Check every line of the entries below for the word "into". Then give the number of lines that have it, with nothing added.

Stored records:

--- START ---

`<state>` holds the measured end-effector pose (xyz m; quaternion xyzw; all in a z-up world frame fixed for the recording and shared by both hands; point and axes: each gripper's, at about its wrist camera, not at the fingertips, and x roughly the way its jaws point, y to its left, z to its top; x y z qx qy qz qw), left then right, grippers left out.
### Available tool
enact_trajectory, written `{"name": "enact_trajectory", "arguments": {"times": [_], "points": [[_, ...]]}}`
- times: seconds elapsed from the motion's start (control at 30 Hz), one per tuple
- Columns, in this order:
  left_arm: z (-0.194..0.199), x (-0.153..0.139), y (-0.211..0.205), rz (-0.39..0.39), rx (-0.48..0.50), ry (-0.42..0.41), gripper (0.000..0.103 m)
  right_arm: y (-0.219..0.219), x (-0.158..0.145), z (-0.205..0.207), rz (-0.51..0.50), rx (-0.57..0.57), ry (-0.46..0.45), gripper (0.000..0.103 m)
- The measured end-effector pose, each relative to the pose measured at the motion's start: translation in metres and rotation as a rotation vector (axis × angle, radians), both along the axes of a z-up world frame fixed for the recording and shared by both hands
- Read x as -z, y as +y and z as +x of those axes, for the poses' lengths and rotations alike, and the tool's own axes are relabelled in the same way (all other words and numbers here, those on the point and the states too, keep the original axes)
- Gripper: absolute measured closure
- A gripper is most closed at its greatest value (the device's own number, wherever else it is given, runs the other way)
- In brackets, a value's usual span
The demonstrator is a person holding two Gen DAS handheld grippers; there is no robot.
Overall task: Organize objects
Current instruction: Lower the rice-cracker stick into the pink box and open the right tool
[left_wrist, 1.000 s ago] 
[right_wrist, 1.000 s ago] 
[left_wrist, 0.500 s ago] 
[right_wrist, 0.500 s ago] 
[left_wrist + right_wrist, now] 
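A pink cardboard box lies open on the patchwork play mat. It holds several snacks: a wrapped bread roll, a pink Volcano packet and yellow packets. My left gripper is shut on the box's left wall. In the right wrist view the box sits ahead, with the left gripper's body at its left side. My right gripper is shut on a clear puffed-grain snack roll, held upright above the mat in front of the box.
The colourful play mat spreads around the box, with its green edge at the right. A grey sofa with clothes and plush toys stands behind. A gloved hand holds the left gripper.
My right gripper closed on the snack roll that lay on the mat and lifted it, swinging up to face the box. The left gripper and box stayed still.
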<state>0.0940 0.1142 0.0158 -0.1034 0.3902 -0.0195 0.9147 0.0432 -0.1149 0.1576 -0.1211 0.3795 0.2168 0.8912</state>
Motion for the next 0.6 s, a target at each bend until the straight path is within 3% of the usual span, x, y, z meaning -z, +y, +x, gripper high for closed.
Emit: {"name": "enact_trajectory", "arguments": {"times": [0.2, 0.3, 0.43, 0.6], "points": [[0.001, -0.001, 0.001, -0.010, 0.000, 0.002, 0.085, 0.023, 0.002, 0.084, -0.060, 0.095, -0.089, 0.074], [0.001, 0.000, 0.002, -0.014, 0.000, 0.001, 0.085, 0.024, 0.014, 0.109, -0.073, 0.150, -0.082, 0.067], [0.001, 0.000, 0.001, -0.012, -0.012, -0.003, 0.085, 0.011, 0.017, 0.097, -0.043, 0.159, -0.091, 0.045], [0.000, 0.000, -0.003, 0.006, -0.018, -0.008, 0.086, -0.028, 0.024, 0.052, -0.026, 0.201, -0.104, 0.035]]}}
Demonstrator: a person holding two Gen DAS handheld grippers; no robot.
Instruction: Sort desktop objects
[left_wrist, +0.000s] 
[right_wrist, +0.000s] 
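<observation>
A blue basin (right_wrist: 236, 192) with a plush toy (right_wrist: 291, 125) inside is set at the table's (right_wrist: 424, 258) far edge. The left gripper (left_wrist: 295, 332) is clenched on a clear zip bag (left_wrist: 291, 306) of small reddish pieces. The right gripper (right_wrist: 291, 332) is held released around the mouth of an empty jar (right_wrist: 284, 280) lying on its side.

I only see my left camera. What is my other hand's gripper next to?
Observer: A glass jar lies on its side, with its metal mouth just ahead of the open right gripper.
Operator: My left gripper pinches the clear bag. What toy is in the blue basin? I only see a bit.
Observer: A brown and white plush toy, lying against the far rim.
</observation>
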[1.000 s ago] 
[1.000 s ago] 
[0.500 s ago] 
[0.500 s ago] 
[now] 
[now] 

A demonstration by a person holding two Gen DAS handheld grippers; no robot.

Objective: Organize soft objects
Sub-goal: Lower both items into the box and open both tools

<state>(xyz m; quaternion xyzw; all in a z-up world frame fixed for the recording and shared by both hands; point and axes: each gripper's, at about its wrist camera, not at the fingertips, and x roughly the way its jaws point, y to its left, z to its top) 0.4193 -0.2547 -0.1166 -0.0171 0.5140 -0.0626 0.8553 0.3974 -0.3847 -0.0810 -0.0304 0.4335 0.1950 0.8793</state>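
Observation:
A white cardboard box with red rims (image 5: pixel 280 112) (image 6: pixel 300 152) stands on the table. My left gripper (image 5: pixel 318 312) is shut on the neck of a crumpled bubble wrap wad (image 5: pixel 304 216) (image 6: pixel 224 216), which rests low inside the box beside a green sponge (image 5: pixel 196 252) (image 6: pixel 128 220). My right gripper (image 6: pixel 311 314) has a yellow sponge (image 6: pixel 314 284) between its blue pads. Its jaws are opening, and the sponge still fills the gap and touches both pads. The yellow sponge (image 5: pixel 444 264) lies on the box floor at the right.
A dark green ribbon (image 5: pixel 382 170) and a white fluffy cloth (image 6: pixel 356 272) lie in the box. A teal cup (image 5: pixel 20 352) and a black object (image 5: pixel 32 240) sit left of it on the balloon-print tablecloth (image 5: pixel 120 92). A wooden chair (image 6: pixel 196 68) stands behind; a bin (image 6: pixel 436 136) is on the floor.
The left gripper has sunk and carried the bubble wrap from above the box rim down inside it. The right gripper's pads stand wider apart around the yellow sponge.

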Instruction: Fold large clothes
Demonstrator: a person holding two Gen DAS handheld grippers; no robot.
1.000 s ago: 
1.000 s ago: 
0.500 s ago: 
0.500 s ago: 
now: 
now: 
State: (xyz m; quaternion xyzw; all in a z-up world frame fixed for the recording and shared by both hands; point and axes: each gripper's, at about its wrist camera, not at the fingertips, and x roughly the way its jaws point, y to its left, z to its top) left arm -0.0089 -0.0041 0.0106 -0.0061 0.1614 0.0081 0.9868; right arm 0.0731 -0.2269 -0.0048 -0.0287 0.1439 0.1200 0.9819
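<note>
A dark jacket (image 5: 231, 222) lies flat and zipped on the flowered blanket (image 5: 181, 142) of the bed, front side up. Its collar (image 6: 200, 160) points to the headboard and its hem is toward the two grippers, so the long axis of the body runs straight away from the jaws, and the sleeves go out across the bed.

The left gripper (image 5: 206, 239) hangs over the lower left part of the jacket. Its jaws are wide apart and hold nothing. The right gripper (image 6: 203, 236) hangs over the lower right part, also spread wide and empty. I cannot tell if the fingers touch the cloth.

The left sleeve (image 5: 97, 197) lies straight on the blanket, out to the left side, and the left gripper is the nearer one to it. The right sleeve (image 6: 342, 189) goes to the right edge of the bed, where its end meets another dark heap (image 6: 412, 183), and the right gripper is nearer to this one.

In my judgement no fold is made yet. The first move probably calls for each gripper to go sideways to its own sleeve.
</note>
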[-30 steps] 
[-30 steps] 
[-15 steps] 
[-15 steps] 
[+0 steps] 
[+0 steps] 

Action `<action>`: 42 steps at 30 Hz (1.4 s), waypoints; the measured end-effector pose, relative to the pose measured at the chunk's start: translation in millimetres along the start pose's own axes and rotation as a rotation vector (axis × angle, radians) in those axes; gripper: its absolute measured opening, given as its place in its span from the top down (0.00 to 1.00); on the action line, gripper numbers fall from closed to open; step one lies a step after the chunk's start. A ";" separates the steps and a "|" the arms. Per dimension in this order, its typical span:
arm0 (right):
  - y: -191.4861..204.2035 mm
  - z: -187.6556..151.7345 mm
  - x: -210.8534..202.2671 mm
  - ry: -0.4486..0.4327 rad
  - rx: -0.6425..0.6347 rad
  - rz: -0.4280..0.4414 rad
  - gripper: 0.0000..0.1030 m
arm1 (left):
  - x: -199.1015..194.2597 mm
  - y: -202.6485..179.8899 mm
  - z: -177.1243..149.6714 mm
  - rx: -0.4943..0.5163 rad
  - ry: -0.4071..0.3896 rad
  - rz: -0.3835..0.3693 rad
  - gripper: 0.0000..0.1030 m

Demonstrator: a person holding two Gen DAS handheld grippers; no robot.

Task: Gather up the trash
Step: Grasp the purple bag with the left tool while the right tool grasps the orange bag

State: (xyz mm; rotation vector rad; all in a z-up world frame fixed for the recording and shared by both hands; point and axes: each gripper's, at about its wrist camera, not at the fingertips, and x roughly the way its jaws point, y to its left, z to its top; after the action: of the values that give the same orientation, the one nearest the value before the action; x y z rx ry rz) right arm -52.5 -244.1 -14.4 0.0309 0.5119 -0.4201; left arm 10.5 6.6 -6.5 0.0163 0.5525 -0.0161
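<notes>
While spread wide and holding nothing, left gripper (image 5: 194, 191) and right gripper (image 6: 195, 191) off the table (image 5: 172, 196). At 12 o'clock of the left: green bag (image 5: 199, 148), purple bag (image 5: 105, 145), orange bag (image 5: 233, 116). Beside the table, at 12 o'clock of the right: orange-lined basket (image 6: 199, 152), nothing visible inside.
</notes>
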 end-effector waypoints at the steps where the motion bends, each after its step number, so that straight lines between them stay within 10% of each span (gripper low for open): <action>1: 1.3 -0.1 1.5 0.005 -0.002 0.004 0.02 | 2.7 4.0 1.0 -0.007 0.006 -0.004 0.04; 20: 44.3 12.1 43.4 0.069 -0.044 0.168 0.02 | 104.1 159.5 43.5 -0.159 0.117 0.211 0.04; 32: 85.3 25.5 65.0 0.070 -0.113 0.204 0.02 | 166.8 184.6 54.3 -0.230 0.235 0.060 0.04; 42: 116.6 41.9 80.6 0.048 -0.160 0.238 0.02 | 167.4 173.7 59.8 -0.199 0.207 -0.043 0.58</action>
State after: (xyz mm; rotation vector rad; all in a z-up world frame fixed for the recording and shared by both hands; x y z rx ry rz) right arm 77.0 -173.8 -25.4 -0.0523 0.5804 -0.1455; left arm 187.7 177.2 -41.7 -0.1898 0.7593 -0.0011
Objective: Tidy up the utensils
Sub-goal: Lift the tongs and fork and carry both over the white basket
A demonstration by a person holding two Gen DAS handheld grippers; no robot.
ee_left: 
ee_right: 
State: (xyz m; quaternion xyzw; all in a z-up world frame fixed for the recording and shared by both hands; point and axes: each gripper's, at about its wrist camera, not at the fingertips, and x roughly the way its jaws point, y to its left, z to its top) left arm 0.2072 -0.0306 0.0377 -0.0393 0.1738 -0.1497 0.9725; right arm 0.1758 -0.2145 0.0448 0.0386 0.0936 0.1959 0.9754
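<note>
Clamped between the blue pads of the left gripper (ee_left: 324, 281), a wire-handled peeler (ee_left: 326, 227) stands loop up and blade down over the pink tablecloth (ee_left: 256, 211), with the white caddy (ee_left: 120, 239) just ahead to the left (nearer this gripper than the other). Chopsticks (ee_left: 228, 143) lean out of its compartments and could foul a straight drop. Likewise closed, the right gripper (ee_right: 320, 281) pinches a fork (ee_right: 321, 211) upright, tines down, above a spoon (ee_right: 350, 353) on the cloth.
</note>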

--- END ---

Reply: 2